# The problem
Please retype the records below exactly as they stand.

[Data excerpts]
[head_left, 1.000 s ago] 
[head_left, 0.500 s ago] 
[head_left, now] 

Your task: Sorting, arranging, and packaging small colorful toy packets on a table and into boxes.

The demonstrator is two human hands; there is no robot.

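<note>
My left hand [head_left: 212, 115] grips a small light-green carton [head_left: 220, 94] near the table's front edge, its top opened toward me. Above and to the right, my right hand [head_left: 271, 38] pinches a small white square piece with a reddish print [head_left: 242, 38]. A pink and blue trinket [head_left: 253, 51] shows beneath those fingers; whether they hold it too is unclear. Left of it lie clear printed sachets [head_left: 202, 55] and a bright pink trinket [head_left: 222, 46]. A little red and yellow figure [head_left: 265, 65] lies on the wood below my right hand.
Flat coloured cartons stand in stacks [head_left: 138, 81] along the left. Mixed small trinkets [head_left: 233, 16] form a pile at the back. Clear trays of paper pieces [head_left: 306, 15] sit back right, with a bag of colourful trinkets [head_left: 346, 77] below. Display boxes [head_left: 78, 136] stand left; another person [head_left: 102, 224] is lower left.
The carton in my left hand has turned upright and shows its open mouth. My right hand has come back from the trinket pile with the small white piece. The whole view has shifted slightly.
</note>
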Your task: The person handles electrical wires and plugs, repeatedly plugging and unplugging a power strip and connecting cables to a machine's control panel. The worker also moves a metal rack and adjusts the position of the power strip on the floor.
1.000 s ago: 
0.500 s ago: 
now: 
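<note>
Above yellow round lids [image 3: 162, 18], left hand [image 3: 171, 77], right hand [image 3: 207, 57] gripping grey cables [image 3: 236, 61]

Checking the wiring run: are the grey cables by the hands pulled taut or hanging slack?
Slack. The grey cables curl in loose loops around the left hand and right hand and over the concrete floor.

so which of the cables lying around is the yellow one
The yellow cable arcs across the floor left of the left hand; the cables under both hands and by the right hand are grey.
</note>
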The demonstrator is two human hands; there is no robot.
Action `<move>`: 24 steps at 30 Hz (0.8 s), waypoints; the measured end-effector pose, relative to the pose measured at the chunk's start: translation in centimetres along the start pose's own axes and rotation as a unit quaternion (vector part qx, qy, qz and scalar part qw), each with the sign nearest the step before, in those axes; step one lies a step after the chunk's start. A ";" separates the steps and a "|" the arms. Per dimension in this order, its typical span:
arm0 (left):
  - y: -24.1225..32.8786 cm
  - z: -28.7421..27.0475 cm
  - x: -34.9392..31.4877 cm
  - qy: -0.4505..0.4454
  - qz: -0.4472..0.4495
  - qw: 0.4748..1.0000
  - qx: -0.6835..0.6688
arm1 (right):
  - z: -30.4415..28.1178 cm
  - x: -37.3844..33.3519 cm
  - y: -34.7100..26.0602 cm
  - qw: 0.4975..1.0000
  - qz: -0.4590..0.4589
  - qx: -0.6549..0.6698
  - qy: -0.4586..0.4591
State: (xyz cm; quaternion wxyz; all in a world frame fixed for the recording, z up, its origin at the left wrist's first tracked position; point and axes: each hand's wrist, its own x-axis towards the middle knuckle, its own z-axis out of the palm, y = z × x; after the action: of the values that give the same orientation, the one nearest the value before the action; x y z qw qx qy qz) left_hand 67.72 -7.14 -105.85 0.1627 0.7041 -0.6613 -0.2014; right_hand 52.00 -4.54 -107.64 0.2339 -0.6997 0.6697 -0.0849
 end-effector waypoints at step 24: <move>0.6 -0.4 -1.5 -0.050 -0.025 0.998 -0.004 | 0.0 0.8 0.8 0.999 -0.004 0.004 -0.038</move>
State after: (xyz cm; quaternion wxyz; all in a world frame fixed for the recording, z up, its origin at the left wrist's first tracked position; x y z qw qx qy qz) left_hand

# Solved exercise
[head_left, 1.000 s ago] 
[head_left, 0.500 s ago] 
[head_left, now] 

Your task: Sorting, arranging, and packaging small colorful toy packets on a table and into boxes.

The demonstrator is two human hands; there is no robot.

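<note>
My left hand [head_left: 212, 115] grips a small light-green carton [head_left: 220, 94] near the table's front edge, its top opened toward me. Above and to the right, my right hand [head_left: 271, 38] pinches a small white square piece with a reddish print [head_left: 242, 38]. A pink and blue trinket [head_left: 253, 51] shows beneath those fingers; whether they hold it too is unclear. Left of it lie clear printed sachets [head_left: 202, 55] and a bright pink trinket [head_left: 222, 46]. A little red and yellow figure [head_left: 265, 65] lies on the wood below my right hand.
Flat coloured cartons stand in stacks [head_left: 138, 81] along the left. Mixed small trinkets [head_left: 233, 16] form a pile at the back. Clear trays of paper pieces [head_left: 306, 15] sit back right, with a bag of colourful trinkets [head_left: 346, 77] below. Display boxes [head_left: 78, 136] stand left; another person [head_left: 102, 224] is lower left.
The carton in my left hand has turned upright and shows its open mouth. My right hand has come back from the trinket pile with the small white piece. The whole view has shifted slightly.
</note>
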Your task: The person handles electrical wires and plugs, repeatedly plugging and unplugging a power strip and connecting cables to a machine's control panel. The worker also moves a metal rack and adjusts the position of the power strip on the floor.
1.000 s ago: 
0.500 s ago: 
now: 
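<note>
Above yellow round lids [image 3: 162, 18], left hand [image 3: 171, 77], right hand [image 3: 207, 57] gripping grey cables [image 3: 236, 61]

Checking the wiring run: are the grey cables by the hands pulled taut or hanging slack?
Slack. The grey cables curl in loose loops around the left hand and right hand and over the concrete floor.

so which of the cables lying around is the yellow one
The yellow cable arcs across the floor left of the left hand; the cables under both hands and by the right hand are grey.
</note>
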The demonstrator is two human hands; there is no robot.
Action `<move>`: 24 steps at 30 Hz (0.8 s), waypoints; the measured end-effector pose, relative to the pose measured at the chunk's start: translation in centimetres along the start pose's own axes and rotation as a unit quaternion (vector part qx, qy, qz and scalar part qw), each with the sign nearest the step before, in those axes; step one lies a step after the chunk's start. A ";" separates the steps and a "|" the arms. Per dimension in this order, its typical span:
arm0 (left):
  - y: -24.1225..32.8786 cm
  - z: -28.7421..27.0475 cm
  - x: -34.9392..31.4877 cm
  - qy: -0.4505..0.4454
  - qz: -0.4472..0.4495
  - qw: 0.4748..1.0000
  - qx: -0.6835..0.6688
arm1 (right):
  - z: -30.4415..28.1178 cm
  - x: -37.3844..33.3519 cm
  - y: -34.7100..26.0602 cm
  - qw: 0.4975..1.0000
  - qz: -0.4590..0.4589
  - qx: -0.6549..0.6698
  - qy: -0.4586..0.4591
State: (xyz cm; quaternion wxyz; all in a world frame fixed for the recording, z up, its origin at the left wrist's first tracked position; point and axes: each hand's wrist, its own x-axis towards the middle knuckle, its own z-axis out of the palm, y = z × x; after the action: of the values that give the same orientation, the one nearest the value before the action; x y z qw qx qy qz) left_hand 67.72 -7.14 -105.85 0.1627 0.7041 -0.6613 -0.2014; right_hand 52.00 -4.54 -107.64 0.2339 -0.6997 0.6697 -0.0849
 end-effector waypoints at step 24: <move>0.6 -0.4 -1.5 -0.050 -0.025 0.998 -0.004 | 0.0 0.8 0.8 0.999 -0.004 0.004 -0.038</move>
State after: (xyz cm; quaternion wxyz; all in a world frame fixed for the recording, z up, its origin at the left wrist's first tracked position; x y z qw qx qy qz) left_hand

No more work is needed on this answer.